The first thing I noticed as I played was the soundtrack. This took me back to the days of traversing Lut Gholein and surrounds from Diablo II. It fits perfectly with both the scorpion-infested sands and the mines below.

As you traverse the area, it’s easy to see where the game gets its ‘Metroidvania’ title from. It’s another fresh blast of nostalgia, although the spin here is that Lachesis doesn’t have Power Armour and uses swords as well as guns. But it lost most of the Metroidvania aspect of it early on, unfortunately, because it is a lot more ‘open’, I guess you could say. There was only a few times where it had that real Metroid exploration feel to it.

Backtracking is a pain but at least you get something out of it

As you fight your way through the mines and backtrack over and over again, heading from quest to quest, you learn things from notes you collect along the way, as well as pick up what appears to be junk. This junk is useful, however: not only can it heal you over time, but it can also be used to enhance your weapons and armour.

The further on you progress, the more difficult your battles. Your enemies swarm you, and it becomes harder to dodge, especially when you have them coming from all sides. Coupled with the fact there are status effects that can paralyse you, Lachesis’ health can go down fairly quickly. Your item quickslot, as it is called, can only hold one item, which is disastrous in a pinch. It’s something that has frequently gotten on my nerves and has resulted in my death a few times, especially against the insects you find in one of the later levels. I got stung a lot.

Lost in translation

Evil Genome has a few errors that make it difficult to play. Firstly, the translations. This game was originally Chinese, and while the translations in some areas are spot on, the text from the notes I collected were difficult to read at times. There was also one incident I spotted when apparently Alfa was the bad guy. That was interesting.

Why are my legs through the floor?

Secondly, there were some minor clipping issues. This didn’t affect moving around at all, but it certainly looked janky when it was a cutscene or when a boss had been finished off.

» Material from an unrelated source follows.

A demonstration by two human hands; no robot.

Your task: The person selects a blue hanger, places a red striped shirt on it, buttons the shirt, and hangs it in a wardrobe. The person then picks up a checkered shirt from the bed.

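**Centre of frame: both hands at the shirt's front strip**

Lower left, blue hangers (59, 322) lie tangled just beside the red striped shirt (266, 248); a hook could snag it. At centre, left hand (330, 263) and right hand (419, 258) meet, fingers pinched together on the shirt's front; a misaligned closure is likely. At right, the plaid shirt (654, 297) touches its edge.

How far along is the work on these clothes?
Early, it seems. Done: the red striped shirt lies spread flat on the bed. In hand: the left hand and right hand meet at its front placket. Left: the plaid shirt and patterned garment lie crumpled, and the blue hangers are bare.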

Can we just get on with the mission at hand? People are dying and you’re STILL TALKING

And while we’re on the topic of cutscenes, lastly, how long they took. This could just be impatience on my part, but during moments where serious conversations took place, they just dragged on. There were lengthy silences where there didn’t need to be lengthy silences, and there was no option to keep the conversation flowing smoothly (unless you were talking to someone optional, like in the Kandor Market).

The conversation in the image above took me ten minutes to get through only a few lines of dialogue.

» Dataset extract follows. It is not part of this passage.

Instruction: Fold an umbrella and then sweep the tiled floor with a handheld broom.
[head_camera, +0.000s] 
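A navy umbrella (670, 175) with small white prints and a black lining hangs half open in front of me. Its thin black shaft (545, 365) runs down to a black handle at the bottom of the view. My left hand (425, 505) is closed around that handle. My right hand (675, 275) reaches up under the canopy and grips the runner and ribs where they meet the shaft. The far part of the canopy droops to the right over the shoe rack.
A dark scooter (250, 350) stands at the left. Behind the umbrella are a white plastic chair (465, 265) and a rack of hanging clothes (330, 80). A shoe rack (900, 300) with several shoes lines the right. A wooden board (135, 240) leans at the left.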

But in saying these things, these didn’t take away from the experience. The battles were riveting, with ample opportunity to get better at combination moves due to the monsters respawning every time you get far enough away from the area. This allows you to keep earning experience whenever you have to backtrack. And you have to do that a lot.

And the scenery is spectacular. It’s beautifully rendered for an indie game, complemented by the music. The music reminds me of Diablo II in the beginning but moves onto something I’d expect from Metroid or Star Fox, even. It appeals to my nostalgia and makes me want more. The scenery, especially on Highway 1, reminds me of the times I’ve watched my sister play Fallout 4.

Let me just bounce out of the way here…

The dodge mechanic is unique (compared to the games I’ve played): you can only dodge when a little blue bar – under your health bar – is glowing. On keyboard, you dodge left with Q, and right with E, which means you don’t have to worry about making sure you’re moving left or right in a high-stress moment.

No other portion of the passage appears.